# What you have to do
Look below for the line holding "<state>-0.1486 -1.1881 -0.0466" and the line holding "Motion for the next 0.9". Repeat those two and everything between, exactly.

■ ■ ■ ■ ■

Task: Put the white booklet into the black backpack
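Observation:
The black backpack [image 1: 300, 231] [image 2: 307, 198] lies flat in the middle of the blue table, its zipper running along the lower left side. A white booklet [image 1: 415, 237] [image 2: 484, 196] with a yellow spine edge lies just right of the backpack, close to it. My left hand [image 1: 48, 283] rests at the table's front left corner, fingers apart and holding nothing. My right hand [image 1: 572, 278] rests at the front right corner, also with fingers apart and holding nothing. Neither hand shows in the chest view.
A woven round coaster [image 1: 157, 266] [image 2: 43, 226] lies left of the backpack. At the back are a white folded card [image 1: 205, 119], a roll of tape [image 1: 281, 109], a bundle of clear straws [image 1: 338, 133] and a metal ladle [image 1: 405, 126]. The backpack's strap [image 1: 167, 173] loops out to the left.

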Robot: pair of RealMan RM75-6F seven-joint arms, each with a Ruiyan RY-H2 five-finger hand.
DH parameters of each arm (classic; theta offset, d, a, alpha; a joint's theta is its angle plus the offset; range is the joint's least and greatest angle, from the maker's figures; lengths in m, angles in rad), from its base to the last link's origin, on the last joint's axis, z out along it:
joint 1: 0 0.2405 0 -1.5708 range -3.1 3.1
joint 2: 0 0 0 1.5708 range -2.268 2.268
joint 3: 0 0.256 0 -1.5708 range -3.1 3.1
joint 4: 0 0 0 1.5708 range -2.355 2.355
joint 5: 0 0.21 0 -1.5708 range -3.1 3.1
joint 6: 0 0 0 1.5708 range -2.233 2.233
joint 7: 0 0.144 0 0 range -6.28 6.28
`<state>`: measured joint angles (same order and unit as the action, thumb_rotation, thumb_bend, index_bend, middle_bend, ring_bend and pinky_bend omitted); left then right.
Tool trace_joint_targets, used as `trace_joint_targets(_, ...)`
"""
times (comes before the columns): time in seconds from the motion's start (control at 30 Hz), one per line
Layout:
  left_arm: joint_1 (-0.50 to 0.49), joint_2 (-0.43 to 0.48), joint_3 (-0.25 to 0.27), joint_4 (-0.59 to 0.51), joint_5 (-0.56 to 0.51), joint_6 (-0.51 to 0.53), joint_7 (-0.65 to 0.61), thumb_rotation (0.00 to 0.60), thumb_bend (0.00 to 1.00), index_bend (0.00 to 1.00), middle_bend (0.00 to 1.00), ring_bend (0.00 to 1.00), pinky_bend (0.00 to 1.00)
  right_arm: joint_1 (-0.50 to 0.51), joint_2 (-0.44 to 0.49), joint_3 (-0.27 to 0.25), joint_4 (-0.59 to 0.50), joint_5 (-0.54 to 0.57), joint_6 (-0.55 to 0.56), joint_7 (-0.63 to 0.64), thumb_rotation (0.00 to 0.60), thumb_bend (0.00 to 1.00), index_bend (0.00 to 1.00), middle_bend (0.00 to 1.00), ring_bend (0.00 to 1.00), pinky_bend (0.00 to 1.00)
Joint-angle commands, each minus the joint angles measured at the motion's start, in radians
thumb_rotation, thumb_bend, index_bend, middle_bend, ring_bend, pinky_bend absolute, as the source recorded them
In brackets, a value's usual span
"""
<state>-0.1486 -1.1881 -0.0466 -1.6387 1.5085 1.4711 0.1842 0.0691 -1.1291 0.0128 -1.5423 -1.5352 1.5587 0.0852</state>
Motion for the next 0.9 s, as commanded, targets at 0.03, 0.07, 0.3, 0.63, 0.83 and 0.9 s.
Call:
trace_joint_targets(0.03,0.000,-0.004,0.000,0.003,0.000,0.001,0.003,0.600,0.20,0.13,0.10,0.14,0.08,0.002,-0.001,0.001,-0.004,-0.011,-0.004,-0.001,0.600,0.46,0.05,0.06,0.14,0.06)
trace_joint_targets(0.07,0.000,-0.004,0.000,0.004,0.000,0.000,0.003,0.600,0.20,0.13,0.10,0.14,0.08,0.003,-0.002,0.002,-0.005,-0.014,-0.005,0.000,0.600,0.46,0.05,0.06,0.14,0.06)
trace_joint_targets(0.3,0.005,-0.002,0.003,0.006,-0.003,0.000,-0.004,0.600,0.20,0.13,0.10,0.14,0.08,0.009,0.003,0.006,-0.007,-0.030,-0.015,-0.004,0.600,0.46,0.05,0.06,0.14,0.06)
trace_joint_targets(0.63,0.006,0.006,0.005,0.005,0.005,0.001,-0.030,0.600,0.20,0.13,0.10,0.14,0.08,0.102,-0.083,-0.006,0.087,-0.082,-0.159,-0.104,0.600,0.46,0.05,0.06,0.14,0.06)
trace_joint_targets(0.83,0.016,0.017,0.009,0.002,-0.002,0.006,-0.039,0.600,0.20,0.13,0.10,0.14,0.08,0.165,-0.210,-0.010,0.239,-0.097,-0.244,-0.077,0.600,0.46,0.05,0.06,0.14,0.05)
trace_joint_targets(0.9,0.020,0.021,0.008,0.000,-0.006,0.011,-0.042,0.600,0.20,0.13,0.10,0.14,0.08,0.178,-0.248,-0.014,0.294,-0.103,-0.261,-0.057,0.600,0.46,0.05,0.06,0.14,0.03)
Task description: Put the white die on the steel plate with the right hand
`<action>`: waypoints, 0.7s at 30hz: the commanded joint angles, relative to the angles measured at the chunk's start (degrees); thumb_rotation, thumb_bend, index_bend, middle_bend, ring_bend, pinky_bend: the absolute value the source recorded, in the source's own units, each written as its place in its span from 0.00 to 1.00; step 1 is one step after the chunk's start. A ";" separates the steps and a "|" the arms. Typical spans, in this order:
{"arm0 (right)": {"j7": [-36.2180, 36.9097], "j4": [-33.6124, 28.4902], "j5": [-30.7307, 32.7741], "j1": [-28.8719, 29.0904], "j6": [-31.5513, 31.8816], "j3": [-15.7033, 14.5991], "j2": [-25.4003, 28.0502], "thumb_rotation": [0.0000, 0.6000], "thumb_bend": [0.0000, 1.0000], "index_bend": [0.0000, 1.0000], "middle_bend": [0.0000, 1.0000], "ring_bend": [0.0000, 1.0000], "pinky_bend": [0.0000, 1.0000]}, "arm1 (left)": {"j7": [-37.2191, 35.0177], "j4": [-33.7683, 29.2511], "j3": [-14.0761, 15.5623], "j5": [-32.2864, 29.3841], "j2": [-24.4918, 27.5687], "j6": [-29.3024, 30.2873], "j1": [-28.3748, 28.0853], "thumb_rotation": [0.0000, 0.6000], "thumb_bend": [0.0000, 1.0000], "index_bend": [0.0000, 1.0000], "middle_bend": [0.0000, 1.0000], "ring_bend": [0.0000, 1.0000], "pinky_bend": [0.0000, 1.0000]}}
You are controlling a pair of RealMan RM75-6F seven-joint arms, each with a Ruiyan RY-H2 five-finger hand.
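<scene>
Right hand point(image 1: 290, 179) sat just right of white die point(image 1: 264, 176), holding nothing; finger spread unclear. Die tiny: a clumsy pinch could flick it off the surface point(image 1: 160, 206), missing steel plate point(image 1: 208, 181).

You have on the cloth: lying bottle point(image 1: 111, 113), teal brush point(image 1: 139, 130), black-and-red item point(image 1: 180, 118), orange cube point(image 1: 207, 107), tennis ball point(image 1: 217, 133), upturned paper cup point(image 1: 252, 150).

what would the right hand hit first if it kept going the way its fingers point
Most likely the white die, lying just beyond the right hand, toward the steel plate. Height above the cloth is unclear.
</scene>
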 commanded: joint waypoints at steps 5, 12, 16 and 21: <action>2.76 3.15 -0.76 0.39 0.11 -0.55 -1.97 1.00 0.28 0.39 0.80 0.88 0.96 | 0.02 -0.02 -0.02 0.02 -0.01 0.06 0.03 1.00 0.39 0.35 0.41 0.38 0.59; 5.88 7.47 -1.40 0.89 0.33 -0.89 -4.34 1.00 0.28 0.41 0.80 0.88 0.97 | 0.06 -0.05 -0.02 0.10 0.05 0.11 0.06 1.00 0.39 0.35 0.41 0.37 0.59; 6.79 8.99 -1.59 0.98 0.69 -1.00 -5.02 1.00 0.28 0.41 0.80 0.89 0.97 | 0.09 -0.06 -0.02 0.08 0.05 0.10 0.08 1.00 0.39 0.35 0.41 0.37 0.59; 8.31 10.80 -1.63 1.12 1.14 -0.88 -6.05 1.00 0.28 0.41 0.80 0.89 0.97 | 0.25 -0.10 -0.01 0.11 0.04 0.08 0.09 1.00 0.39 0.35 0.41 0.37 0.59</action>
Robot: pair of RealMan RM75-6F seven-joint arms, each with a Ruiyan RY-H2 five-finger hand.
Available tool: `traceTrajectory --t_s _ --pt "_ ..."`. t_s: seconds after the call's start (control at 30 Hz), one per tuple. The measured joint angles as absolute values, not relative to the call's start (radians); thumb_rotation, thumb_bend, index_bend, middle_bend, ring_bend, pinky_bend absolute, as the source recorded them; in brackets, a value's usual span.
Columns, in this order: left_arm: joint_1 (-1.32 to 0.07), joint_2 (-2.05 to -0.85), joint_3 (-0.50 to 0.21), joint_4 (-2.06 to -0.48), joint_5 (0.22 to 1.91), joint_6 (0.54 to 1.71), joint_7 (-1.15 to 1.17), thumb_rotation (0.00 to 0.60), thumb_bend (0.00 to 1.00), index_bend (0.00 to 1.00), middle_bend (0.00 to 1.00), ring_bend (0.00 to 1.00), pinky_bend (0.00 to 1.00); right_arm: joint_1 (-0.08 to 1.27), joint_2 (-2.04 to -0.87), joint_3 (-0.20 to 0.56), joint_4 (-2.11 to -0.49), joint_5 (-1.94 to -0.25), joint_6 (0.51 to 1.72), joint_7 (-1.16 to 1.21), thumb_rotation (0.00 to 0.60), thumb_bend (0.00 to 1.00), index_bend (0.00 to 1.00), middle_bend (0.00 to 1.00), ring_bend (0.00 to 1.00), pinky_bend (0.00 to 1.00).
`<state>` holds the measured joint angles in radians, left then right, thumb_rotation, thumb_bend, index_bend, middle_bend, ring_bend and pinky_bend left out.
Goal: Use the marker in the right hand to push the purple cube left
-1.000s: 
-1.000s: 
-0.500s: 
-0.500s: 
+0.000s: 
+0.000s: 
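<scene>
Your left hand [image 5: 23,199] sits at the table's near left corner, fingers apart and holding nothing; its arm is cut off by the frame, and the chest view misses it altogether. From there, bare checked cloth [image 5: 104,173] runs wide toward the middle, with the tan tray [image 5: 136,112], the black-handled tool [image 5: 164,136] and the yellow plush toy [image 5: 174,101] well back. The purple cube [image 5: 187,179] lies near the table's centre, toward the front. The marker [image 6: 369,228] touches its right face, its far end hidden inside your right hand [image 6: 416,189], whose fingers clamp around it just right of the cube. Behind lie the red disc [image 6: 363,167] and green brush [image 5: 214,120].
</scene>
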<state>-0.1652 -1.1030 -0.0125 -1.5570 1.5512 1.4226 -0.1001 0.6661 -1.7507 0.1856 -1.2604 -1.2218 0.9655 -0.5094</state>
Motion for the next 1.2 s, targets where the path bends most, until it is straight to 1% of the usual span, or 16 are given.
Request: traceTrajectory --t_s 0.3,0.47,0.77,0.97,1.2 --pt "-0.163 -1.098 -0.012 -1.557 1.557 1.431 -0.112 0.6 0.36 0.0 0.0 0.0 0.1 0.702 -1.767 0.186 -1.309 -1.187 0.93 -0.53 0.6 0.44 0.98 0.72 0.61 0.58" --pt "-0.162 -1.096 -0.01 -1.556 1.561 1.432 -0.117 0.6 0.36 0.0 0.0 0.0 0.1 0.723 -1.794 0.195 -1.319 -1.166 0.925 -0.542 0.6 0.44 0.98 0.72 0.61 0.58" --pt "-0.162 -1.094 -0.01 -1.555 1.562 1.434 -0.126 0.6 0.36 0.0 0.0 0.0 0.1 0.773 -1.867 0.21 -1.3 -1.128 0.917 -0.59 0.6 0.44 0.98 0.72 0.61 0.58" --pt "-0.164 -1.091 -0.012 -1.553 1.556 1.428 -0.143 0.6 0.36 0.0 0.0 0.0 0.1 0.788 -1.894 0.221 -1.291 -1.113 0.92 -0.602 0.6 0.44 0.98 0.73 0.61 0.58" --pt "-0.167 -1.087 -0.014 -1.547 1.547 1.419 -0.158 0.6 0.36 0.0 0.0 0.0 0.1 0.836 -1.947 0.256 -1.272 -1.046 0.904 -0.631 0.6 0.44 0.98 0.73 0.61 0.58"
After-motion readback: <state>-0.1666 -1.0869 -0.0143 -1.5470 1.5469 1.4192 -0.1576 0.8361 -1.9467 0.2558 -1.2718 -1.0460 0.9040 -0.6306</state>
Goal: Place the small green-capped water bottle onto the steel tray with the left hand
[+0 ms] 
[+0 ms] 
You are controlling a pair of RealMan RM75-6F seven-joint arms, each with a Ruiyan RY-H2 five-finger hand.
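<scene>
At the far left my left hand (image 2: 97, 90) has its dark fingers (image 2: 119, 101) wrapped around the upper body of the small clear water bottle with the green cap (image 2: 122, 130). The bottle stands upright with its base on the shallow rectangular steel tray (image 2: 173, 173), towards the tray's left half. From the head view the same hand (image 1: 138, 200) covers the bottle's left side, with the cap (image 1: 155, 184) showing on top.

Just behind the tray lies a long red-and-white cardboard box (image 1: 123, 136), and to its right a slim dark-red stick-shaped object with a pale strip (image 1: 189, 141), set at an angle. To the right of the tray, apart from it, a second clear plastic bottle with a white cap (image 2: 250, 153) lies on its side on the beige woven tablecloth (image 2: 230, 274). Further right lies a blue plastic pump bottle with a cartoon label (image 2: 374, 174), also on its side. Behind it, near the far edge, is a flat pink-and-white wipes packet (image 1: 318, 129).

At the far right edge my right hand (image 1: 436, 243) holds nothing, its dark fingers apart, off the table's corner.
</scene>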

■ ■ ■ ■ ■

# Problem solution
<state>-0.1486 -1.1881 -0.0466 -1.6387 1.5085 1.4711 0.1842 0.0691 -1.1291 0.0128 -1.5423 -1.5352 1.5587 0.0852</state>
Motion for the next 0.9 s, as commanded, targets at 0.03, 0.07, 0.3, 0.63, 0.83 and 0.9 s.

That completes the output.